Take from the data every line in which the word "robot" is found.

=== Section Start ===

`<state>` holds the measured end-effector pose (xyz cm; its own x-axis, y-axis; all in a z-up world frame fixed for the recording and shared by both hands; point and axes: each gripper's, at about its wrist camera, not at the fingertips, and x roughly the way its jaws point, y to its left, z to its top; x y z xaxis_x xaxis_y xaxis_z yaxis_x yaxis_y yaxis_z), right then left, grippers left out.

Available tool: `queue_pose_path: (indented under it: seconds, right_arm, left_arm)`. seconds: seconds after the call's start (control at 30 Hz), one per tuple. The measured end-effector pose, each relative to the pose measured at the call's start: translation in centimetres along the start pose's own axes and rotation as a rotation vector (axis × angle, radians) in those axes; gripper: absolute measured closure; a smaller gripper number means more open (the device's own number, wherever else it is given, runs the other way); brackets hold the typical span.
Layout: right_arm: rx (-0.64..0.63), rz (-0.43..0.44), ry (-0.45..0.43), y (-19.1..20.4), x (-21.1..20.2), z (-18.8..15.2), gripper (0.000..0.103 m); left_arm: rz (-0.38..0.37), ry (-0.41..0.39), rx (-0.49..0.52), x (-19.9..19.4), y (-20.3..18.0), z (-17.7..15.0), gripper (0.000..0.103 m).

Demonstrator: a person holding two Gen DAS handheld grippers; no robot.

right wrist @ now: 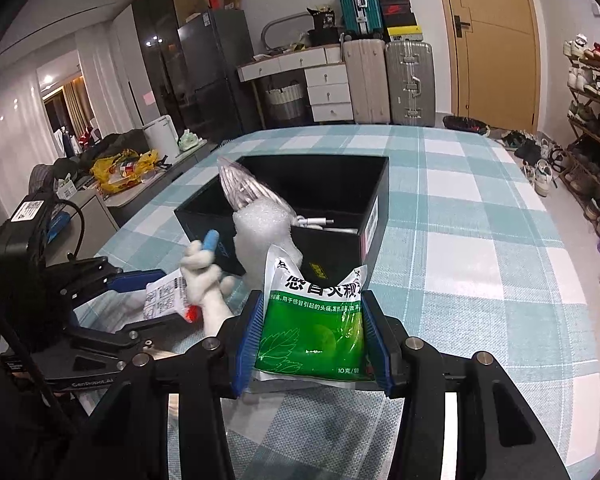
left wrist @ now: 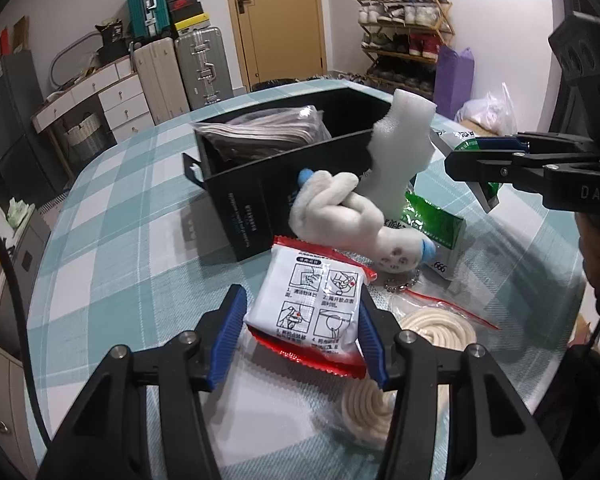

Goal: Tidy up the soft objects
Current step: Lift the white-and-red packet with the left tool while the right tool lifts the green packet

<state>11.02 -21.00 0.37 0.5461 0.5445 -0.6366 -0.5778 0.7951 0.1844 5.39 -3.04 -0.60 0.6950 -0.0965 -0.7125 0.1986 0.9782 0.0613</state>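
Meanwhile, black box (right wrist: 374,216) holds bags, perhaps cable; tongs grip white packet (left wrist: 312,304), green pouch (right wrist: 312,336).

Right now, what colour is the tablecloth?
The tablecloth is teal-and-white checked, clearest in the right wrist view.

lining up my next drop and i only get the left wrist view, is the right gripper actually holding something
Observer: Yes. The right gripper is shut on a green medicine sachet, pinched between both blue pads.
Operator: ok, and is the near end of the box free, foam blocks my view
Observer: Not free. A white cable lies inside the black box, just behind the foam piece.
Operator: far end?
Observer: A clear bag of striped material leans against the box's left wall.
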Motion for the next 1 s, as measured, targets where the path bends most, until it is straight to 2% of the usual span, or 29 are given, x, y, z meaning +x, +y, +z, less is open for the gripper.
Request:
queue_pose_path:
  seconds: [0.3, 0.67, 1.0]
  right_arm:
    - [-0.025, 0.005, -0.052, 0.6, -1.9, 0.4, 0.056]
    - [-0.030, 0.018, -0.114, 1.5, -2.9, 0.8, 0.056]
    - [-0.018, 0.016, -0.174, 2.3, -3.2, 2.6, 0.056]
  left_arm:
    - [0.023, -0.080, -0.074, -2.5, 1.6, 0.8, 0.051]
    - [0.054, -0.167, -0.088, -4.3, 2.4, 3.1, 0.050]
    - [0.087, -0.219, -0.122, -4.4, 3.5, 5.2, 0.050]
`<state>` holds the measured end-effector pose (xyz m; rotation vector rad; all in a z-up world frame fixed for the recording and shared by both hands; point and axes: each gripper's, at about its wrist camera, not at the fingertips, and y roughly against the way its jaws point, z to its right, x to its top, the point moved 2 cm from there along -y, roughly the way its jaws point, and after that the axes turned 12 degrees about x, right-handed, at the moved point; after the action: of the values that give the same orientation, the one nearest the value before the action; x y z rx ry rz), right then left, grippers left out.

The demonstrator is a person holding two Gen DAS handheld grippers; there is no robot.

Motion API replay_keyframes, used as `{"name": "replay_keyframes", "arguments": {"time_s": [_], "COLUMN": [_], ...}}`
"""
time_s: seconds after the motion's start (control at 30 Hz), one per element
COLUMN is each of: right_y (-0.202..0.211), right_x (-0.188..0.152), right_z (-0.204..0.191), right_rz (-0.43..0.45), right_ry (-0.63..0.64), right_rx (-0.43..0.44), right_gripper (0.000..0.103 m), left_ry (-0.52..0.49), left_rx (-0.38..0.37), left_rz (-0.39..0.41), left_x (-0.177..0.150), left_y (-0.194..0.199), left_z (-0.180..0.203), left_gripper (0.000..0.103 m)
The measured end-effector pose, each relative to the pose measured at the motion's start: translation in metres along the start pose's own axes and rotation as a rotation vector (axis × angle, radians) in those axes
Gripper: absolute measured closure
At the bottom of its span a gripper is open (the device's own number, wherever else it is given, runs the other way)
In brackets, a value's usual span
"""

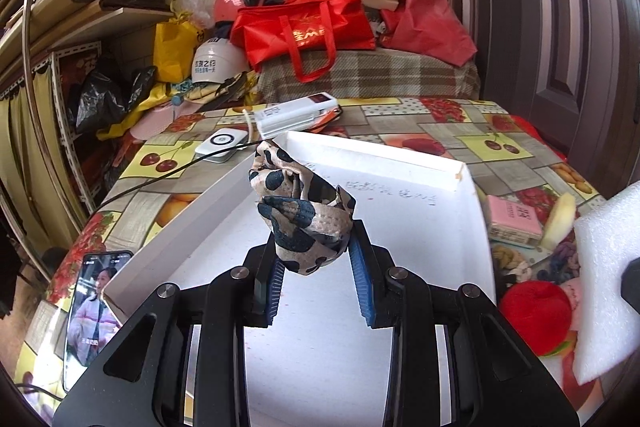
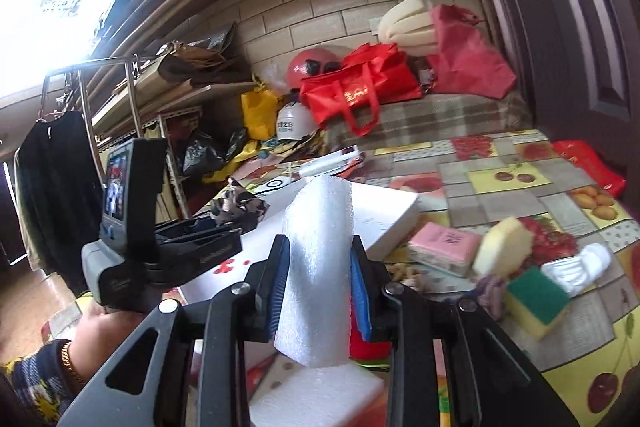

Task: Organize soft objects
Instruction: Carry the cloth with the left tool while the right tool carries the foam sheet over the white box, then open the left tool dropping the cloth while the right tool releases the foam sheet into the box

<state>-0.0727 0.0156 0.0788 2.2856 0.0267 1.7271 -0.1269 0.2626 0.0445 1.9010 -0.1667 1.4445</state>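
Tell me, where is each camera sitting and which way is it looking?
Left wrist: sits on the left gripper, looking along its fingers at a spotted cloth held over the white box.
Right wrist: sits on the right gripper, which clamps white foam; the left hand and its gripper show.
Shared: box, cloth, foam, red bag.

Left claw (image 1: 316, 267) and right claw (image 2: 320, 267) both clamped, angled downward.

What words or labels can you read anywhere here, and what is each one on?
"ME": gold letters, partly cut off, on the red tote bag.
White helmet: Chinese print, too blurred to read.
Pink pack: print too small to read.
White box floor: faint handwriting, unreadable.
White power bank: label unreadable.
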Motion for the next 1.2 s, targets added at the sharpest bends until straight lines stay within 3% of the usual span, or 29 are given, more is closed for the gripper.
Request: {"name": "replay_keyframes", "arguments": {"time_s": [0.3, 0.47, 0.73, 0.77, 0.83, 0.87, 0.9, 1.03, 1.2], "right_y": [-0.028, -0.051, -0.105, -0.111, -0.117, -0.117, -0.116, -0.1, -0.072], "right_x": [0.005, 0.015, 0.016, 0.014, 0.011, 0.01, 0.01, 0.016, 0.032], "right_z": [-0.013, -0.008, 0.001, 0.001, -0.001, -0.002, -0.002, 0.001, 0.01], "right_rz": [-0.044, -0.072, -0.191, -0.202, -0.222, -0.227, -0.222, -0.152, -0.05], "right_ry": [-0.048, -0.091, -0.139, -0.136, -0.126, -0.119, -0.115, -0.122, -0.131], "right_rx": [0.07, 0.067, 0.048, 0.047, 0.041, 0.037, 0.033, 0.023, 0.013], "right_gripper": [0.075, 0.075, 0.074, 0.071, 0.032, 0.007, 0.0, 0.0, 0.0], "left_ry": [0.017, 0.025, 0.084, 0.095, 0.124, 0.134, 0.138, 0.121, 0.082], "left_rx": [0.035, 0.053, 0.074, 0.077, 0.084, 0.088, 0.092, 0.094, 0.067], "left_rz": [-0.052, -0.081, -0.126, -0.121, -0.088, -0.061, -0.037, 0.07, 0.119], "left_x": [-0.005, -0.008, -0.011, -0.011, -0.01, -0.008, -0.007, -0.002, 0.0], "left_y": [-0.021, -0.033, -0.043, -0.041, -0.036, -0.032, -0.028, -0.011, 0.0], "left_z": [-0.017, -0.022, -0.035, -0.037, -0.041, -0.043, -0.044, -0.041, -0.033], "left_gripper": [0.073, 0.073, 0.071, 0.066, 0.036, 0.01, 0.0, 0.0, 0.0]}}
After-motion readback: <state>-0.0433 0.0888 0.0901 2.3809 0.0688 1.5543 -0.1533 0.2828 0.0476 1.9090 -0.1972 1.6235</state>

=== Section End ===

- _Solution for this exercise_
Demonstrator: a person holding two Gen DAS handheld grippers; no robot.
The demonstrator is a person holding two Gen DAS handheld grippers; there is no robot.

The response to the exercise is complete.